Repeat every line of the data verbatim.

[DATA Boundary: Start]

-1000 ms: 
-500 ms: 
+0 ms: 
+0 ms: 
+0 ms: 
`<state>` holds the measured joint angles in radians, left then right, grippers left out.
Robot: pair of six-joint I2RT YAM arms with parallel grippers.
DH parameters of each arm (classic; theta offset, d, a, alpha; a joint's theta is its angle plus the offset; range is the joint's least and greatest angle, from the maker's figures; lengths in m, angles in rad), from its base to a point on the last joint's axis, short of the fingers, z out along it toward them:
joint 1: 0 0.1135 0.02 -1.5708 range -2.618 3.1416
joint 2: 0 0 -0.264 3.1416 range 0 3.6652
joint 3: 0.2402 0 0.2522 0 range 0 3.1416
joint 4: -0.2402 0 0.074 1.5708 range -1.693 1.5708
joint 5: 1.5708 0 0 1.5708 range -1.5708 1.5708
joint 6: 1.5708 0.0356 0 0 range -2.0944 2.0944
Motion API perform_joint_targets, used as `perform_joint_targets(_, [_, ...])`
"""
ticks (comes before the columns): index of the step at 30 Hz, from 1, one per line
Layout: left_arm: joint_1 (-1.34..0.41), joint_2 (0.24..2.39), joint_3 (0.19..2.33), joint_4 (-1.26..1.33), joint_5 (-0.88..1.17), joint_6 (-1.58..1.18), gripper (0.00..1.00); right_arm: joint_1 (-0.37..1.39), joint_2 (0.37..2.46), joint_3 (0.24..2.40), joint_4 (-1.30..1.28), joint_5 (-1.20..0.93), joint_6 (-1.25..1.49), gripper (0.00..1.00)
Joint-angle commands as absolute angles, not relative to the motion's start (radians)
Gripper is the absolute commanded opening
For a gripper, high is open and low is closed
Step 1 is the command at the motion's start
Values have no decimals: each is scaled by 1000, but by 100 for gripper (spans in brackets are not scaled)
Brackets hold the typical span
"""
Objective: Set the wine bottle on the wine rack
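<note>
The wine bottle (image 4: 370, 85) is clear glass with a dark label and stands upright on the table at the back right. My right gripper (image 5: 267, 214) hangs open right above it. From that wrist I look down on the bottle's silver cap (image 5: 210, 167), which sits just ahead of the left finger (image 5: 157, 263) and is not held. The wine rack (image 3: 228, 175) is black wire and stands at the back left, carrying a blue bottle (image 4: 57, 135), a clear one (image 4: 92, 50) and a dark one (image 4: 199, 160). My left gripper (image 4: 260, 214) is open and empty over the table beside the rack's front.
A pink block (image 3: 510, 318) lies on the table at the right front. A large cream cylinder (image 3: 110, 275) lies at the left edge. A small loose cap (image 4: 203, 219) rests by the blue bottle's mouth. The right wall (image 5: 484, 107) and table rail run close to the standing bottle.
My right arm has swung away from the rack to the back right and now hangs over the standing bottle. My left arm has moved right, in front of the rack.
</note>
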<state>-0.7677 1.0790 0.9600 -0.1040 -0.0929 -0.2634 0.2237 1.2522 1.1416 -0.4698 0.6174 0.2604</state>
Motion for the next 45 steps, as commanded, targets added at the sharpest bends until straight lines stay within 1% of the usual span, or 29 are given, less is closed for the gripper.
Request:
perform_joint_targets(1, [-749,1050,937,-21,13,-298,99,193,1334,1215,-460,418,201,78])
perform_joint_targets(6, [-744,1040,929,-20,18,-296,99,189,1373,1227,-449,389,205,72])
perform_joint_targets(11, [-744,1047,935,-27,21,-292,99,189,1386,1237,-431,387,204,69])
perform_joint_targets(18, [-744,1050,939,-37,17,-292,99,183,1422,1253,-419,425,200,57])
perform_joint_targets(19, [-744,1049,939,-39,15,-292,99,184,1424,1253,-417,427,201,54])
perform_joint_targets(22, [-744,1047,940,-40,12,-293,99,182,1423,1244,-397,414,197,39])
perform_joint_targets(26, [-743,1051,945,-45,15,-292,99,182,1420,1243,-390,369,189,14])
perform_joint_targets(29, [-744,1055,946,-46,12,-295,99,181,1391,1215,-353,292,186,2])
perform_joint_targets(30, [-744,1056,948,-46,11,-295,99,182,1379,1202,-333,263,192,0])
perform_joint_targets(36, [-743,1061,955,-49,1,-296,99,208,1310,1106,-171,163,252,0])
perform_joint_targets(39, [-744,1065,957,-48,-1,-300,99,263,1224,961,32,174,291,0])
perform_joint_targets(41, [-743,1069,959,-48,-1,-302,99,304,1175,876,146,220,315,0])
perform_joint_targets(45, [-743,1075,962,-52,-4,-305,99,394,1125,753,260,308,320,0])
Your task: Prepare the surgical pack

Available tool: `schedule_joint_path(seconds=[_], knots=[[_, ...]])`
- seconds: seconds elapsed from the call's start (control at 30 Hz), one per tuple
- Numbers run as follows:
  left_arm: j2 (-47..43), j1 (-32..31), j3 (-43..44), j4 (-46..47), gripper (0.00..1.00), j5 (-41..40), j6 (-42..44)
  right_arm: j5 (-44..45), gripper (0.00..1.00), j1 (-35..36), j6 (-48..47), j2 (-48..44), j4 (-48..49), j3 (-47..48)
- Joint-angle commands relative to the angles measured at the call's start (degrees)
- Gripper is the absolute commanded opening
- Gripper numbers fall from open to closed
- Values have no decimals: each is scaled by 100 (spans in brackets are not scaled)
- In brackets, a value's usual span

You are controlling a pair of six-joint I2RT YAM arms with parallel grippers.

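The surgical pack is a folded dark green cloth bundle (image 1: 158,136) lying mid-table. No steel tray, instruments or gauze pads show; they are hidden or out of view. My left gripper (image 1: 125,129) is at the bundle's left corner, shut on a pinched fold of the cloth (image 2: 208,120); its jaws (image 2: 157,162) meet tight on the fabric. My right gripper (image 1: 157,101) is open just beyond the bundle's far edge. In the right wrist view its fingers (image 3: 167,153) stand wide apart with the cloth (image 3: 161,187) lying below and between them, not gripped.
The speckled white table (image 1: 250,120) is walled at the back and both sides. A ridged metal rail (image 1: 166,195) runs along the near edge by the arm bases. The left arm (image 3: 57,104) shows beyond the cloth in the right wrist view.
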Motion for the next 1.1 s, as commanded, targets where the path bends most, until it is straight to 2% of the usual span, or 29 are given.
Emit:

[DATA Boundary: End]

• **ANSWER BELOW**
-1000 ms: 
-500 ms: 
+0 ms: 
+0 ms: 
+0 ms: 
`<state>` holds the measured joint angles in radians, left then right, grippers left out.
Robot: pair of six-joint I2RT YAM arms with parallel grippers.
DH parameters of each arm (classic; theta offset, d, a, alpha; a joint's theta is its angle plus the offset; range is the joint's least and greatest angle, from the maker's figures; lengths in m, angles in rad), from its base to a point on the last joint's axis, short of the fingers, z out along it toward them:
joint 1: 0 0.1135 0.02 -1.5708 range -2.618 3.1416
joint 2: 0 0 -0.264 3.1416 range 0 3.6652
joint 3: 0.2402 0 0.2522 0 range 0 3.1416
joint 4: -0.2402 0 0.074 1.5708 range -1.693 1.5708
joint 5: 1.5708 0 0 1.5708 range -1.5708 1.5708
joint 6: 1.5708 0.0356 0 0 range -2.0944 2.0944
Motion API perform_joint_targets, used as `perform_joint_targets(_, [_, ...])`
"""
ticks (comes before the columns): index of the step at 30 Hz, from 1, one per line
Layout: left_arm: joint_1 (-1.34..0.41), joint_2 (0.24..2.39), joint_3 (0.19..2.33), joint_4 (-1.26..1.33), joint_5 (-0.88..1.17), joint_6 (-1.58..1.18), gripper (0.00..1.00); right_arm: joint_1 (-0.37..1.39), joint_2 (0.37..2.46), joint_3 (0.24..2.40), joint_4 (-1.30..1.28), joint_5 (-1.20..0.93), joint_6 (-1.25..1.49), gripper (0.00..1.00)
Joint-angle commands as absolute angles, not relative to the motion's start (radians)
Gripper is the absolute commanded opening
For a gripper, high is open and low is closed
Step 1 is the command at the motion's start
Values have no decimals: each is scaled by 1000, but by 100 for gripper (spans in brackets are not scaled)
Brackets hold the typical span
"""
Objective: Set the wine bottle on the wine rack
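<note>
The wine bottle (image 4: 370, 85) is clear glass with a dark label and stands upright on the table at the back right. My right gripper (image 5: 267, 214) hangs open right above it. From that wrist I look down on the bottle's silver cap (image 5: 210, 167), which sits just ahead of the left finger (image 5: 157, 263) and is not held. The wine rack (image 3: 228, 175) is black wire and stands at the back left, carrying a blue bottle (image 4: 57, 135), a clear one (image 4: 92, 50) and a dark one (image 4: 199, 160). My left gripper (image 4: 260, 214) is open and empty over the table beside the rack's front.
A pink block (image 3: 510, 318) lies on the table at the right front. A large cream cylinder (image 3: 110, 275) lies at the left edge. A small loose cap (image 4: 203, 219) rests by the blue bottle's mouth. The right wall (image 5: 484, 107) and table rail run close to the standing bottle.
My right arm has swung away from the rack to the back right and now hangs over the standing bottle. My left arm has moved right, in front of the rack.
</note>
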<state>-0.7677 1.0790 0.9600 -0.1040 -0.0929 -0.2634 0.2237 1.2522 1.1416 -0.4698 0.6174 0.2604</state>
Motion for the next 45 steps, as commanded, targets added at the sharpest bends until straight lines stay within 1% of the usual span, or 29 are given, less is closed for the gripper.
Request:
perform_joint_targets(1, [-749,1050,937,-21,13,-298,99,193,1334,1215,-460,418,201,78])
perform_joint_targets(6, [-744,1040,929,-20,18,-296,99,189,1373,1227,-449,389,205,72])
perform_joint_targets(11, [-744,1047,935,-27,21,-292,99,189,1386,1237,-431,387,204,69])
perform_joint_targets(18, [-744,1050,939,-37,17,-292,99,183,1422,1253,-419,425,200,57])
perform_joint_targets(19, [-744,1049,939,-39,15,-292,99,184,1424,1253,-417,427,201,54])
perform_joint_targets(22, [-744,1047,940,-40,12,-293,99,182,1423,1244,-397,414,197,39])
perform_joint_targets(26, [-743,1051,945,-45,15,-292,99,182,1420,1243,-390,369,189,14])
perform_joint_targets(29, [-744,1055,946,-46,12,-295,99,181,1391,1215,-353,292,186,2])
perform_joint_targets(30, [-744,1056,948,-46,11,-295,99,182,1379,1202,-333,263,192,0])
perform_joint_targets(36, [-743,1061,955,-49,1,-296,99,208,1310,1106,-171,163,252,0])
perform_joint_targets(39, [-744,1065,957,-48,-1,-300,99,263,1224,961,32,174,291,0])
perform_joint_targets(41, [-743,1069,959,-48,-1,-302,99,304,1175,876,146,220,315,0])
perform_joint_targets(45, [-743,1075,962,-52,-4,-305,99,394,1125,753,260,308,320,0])
Your task: Prepare the surgical pack

Available tool: `schedule_joint_path(seconds=[_], knots=[[_, ...]])`
- seconds: seconds elapsed from the call's start (control at 30 Hz), one per tuple
- Numbers run as follows:
  left_arm: j2 (-47..43), j1 (-32..31), j3 (-43..44), j4 (-46..47), gripper (0.00..1.00), j5 (-41..40), j6 (-42..44)
  right_arm: j5 (-44..45), gripper (0.00..1.00), j1 (-35..36), j6 (-48..47), j2 (-48..44), j4 (-48..49), j3 (-47..48)
- Joint-angle commands relative to the angles measured at the call's start (degrees)
- Gripper is the absolute commanded opening
- Gripper numbers fall from open to closed
- Values have no decimals: each is scaled by 100 (spans in brackets are not scaled)
- In brackets, a value's usual span

You are controlling a pair of six-joint I2RT YAM arms with parallel grippers.

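The surgical pack is a folded dark green cloth bundle (image 1: 158,136) lying mid-table. No steel tray, instruments or gauze pads show; they are hidden or out of view. My left gripper (image 1: 125,129) is at the bundle's left corner, shut on a pinched fold of the cloth (image 2: 208,120); its jaws (image 2: 157,162) meet tight on the fabric. My right gripper (image 1: 157,101) is open just beyond the bundle's far edge. In the right wrist view its fingers (image 3: 167,153) stand wide apart with the cloth (image 3: 161,187) lying below and between them, not gripped.
The speckled white table (image 1: 250,120) is walled at the back and both sides. A ridged metal rail (image 1: 166,195) runs along the near edge by the arm bases. The left arm (image 3: 57,104) shows beyond the cloth in the right wrist view.
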Motion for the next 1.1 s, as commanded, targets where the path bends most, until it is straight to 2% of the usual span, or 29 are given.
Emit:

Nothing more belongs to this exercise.